◆ Task requirements
Pull out from the material below all lines with "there".

◆ Dataset content

____________

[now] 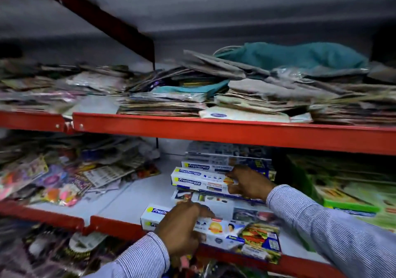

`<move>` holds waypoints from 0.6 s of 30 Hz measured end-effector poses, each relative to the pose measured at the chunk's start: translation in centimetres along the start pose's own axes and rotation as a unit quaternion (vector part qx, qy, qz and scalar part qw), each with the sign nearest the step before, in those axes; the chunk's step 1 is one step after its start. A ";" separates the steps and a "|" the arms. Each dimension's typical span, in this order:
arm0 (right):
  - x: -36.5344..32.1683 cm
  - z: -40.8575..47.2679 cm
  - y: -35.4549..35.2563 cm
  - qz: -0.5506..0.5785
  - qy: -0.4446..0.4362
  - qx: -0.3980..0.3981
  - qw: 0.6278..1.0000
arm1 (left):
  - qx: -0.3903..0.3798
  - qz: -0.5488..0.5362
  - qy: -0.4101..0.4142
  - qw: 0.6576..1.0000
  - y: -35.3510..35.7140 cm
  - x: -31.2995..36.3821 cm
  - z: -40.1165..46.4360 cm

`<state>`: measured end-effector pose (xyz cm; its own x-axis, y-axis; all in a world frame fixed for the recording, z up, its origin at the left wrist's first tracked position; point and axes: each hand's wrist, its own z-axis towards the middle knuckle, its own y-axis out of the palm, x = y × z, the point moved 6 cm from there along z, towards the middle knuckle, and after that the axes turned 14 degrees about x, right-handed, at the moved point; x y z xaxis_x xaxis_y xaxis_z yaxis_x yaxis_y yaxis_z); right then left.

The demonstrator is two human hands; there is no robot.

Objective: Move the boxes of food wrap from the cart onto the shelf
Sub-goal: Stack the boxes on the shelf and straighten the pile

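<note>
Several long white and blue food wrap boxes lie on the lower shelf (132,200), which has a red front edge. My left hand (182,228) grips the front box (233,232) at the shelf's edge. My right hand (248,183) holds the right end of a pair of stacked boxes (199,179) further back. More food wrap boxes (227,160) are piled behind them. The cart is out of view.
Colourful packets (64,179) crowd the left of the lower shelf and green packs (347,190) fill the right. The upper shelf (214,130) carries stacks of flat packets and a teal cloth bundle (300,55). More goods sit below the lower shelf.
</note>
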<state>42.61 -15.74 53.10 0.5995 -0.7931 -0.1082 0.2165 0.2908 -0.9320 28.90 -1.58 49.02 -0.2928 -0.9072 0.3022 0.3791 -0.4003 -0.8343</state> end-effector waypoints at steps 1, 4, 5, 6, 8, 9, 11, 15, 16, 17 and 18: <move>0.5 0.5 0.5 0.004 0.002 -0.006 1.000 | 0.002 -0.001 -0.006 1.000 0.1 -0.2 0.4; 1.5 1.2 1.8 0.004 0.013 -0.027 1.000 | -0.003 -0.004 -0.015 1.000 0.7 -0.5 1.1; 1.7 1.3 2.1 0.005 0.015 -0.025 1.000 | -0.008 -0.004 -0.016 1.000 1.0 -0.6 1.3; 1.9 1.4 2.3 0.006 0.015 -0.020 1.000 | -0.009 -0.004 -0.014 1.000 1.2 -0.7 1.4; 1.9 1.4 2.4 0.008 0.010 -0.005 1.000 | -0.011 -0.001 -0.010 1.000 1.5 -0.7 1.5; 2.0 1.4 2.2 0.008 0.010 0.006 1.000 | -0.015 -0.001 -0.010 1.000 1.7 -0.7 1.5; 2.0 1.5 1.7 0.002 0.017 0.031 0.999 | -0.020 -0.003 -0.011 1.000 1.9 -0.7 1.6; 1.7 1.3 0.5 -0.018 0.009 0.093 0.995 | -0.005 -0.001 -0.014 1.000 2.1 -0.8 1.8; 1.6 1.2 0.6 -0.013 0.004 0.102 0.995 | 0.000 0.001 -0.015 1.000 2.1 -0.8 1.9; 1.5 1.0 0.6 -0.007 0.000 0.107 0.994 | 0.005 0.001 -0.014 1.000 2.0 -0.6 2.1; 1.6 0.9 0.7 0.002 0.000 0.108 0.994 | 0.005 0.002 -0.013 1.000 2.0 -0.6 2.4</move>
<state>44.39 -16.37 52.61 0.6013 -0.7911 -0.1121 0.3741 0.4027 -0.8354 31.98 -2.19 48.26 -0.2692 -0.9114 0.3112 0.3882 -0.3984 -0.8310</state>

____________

◆ Exercise answer
`<state>`: measured end-effector pose (xyz cm; its own x-axis, y-axis; all in a world frame fixed for the recording, z up, its origin at the left wrist's first tracked position; point and axes: each hand's wrist, its own z-axis towards the middle knuckle, its own y-axis out of the palm, x = y × z, the point moved 6 cm from there along z, towards the middle knuckle, and after that the axes turned 14 degrees about x, right-handed, at the moved point; x y z xaxis_x xaxis_y xaxis_z yaxis_x yaxis_y yaxis_z); right then left.
The demonstrator is two human hands; there is no robot.

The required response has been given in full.